I usually try not to judge people's names too harshly, as for the most part, they had little to do with getting them. I, after all, have a name that should be relatively common and easy to pronounce, but have it spelled in a creative way that means people rarely figure out how to say it. This is part of why we have used traditional spellings for our children's names, and spelled Amira's name as phonetically as we could so it would be easy to say when read. Oddly enough, it is Dominic whose name causes the most difficulties. People try to call him Dominique, which, by the way, is a GIRL'S name, not a boy's name. It is also not how it is pronounced in French, where that would also indicate a girl's name. Anyway, I also tend to recognize obviously ethnic names, and don't count them in the weird names category.

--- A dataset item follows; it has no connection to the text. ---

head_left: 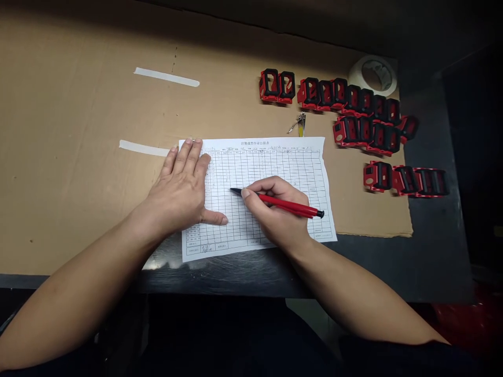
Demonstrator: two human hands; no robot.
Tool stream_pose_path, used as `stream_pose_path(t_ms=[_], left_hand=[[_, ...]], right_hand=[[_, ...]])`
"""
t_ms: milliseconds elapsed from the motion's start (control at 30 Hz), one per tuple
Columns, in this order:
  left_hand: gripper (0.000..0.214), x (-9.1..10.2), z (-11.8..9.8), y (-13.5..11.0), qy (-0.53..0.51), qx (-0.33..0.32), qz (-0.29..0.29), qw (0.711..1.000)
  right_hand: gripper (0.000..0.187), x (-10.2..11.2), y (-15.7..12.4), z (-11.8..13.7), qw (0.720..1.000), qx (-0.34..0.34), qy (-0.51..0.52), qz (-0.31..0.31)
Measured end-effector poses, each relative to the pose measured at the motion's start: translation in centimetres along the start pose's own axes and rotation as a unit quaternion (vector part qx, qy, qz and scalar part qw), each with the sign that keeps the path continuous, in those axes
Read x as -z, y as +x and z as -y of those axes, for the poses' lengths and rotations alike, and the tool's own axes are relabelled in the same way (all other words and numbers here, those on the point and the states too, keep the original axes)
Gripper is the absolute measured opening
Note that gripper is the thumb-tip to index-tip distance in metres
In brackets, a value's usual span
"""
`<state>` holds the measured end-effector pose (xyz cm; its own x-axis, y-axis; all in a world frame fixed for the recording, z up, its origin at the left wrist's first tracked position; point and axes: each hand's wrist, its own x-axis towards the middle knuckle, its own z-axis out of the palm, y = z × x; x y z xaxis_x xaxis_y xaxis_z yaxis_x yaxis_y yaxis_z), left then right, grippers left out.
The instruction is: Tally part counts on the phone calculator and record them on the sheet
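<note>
A printed form (243,230) with a grid of rows and columns lies flat near the table's front edge, with handwriting in some of its cells. My left hand (181,183) rests spread on the form's left side, fingers pointing away from me and thumb stretched to the right. In my right hand (279,209) is a red pen (291,205) with a black tip and black end button. The pen's tip is at the middle-left cells of the grid; whether it touches the paper I cannot tell.
Several red and black plastic frames (348,97) stand in rows at the right. Behind them lies a roll of white tape (373,76). Nail clippers (301,124) sit just beyond the form. Tape strips (167,77) stick to the cardboard (78,131) covering the dark metal table (236,280).
</note>
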<state>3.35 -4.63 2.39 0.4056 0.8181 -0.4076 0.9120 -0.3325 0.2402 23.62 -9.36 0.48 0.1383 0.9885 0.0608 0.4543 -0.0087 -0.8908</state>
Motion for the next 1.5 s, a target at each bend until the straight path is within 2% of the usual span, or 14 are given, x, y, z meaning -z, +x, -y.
stream_pose_path(t_ms=[33, 100, 200, 300, 400, 533, 633, 700, 900, 1100, 1233, 1500], left_hand=[[0.142, 0.0, 0.1, 0.0, 0.000, -0.001, -0.002, 1.000], [0.143, -0.1, 0.3, 0.0, -0.003, -0.003, -0.007, 1.000], [0.138, -0.5, 0.9, 0.0, -0.008, -0.015, -0.015, 1.000], [0.132, -0.7, 1.2, 0.1, -0.008, -0.020, -0.023, 0.999], [0.134, -0.6, 1.0, 0.1, -0.013, -0.010, -0.014, 1.000], [0.141, -0.4, 0.6, 0.1, 0.001, -0.003, -0.010, 1.000], [0.145, -0.3, 0.5, 0.1, 0.003, -0.001, -0.005, 1.000], [0.145, -0.3, 0.5, 0.2, -0.003, -0.002, -0.006, 1.000], [0.141, -0.5, 0.8, 0.2, -0.014, -0.017, -0.016, 1.000], [0.145, -0.1, 0.5, 0.2, 0.001, 0.006, 0.015, 1.000], [0.144, -0.2, 0.6, 0.2, -0.013, -0.003, 0.000, 1.000], [0.145, -0.4, 0.7, 0.2, -0.007, -0.001, 0.000, 1.000]], right_hand=[[0.009, 0.1, -0.1, 0.1, 0.999, 0.030, -0.010, -0.004], [0.007, 0.4, -0.6, 0.4, 0.990, 0.133, -0.035, 0.007], [0.015, 0.9, -1.7, 0.9, 0.947, 0.305, -0.063, 0.078], [0.016, 1.0, -2.7, 1.1, 0.917, 0.373, -0.088, 0.111], [0.017, 0.9, -2.9, 0.9, 0.932, 0.338, -0.074, 0.108], [0.010, 0.5, -2.0, 0.4, 0.983, 0.168, 0.007, 0.070], [0.004, -0.1, -0.9, 0.2, 0.998, 0.061, 0.011, 0.010], [0.006, -0.4, -0.5, 0.1, 1.000, 0.021, 0.007, -0.002], [0.011, -0.4, -0.4, 0.1, 0.999, 0.028, -0.015, -0.013], [0.010, -0.2, -0.6, -0.3, 0.999, 0.033, -0.015, -0.026], [0.014, -0.3, -0.5, -0.4, 0.999, 0.026, -0.006, -0.021], [0.007, -0.3, -0.5, -0.2, 0.999, 0.048, -0.023, -0.009]])
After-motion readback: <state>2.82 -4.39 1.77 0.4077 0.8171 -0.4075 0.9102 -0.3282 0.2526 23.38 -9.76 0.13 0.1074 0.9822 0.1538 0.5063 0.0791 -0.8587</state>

However. We get a newsletter from our midwife twice a year. It lists all the births for that segment of time, the full name, parents' names, weight, length, birthdate, number of siblings. I realize that other people probably look at our children's names, the boy's middle names and Amira's first name, and wonder what we were doing, as my name doesn't clearly show my ethnicity, but some of these names are too strange for me. A lot of it is the trend to spell traditional names creatively. All this does, in my opinion, is make the parents look less than literate. Then there are the names that are just cruel: Sunshine Deathray being the example that jumps out from the most recent newsletter. That's a girl. I cannot fathom why parents would do that to a child.

In the bizarre category, there was Electra Celimae (naming your child after an inc*estuous figure is not a good move, naming her after the modern celebrities bearing this name is also foolish), Razziel, which sounds like they were trying for one of the Biblical angelic names like Michael, Gabriel, Uriel, Raphael, but got a little out of control and there was Kage. This was a boy, at least.

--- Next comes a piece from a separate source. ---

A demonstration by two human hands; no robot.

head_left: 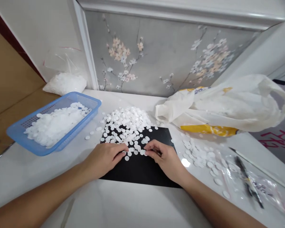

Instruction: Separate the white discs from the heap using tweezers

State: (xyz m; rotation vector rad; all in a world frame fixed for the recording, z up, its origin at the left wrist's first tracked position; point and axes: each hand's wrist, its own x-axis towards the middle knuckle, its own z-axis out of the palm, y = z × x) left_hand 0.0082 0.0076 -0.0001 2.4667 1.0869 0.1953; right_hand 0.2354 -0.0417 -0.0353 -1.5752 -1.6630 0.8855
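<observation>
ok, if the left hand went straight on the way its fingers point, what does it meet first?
Most likely the loose white discs on the black mat, just off the left hand's fingertips. Past them, the right hand's fingertips face it. Depth is hard to judge.

one head-worn view looks forward and down, close over the white table (137,205) toward the wall.
</observation>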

There was one that was both bizarre and misspelled, I think like Axl from Guns and Roses: Aksel. This was like the transitional commandment in the 10 commandments.

The rest were firmly in the normal name misspelled category: Zander, because Alexander is too many letters and there's that whole Greek x thing in the middle, Zoey, because who can pronounce Zoe, Aydan, not to be confused with the saint, Aidan, Ean, because they named all the rest of their children with E names and didn't want to break the pattern with an I this time.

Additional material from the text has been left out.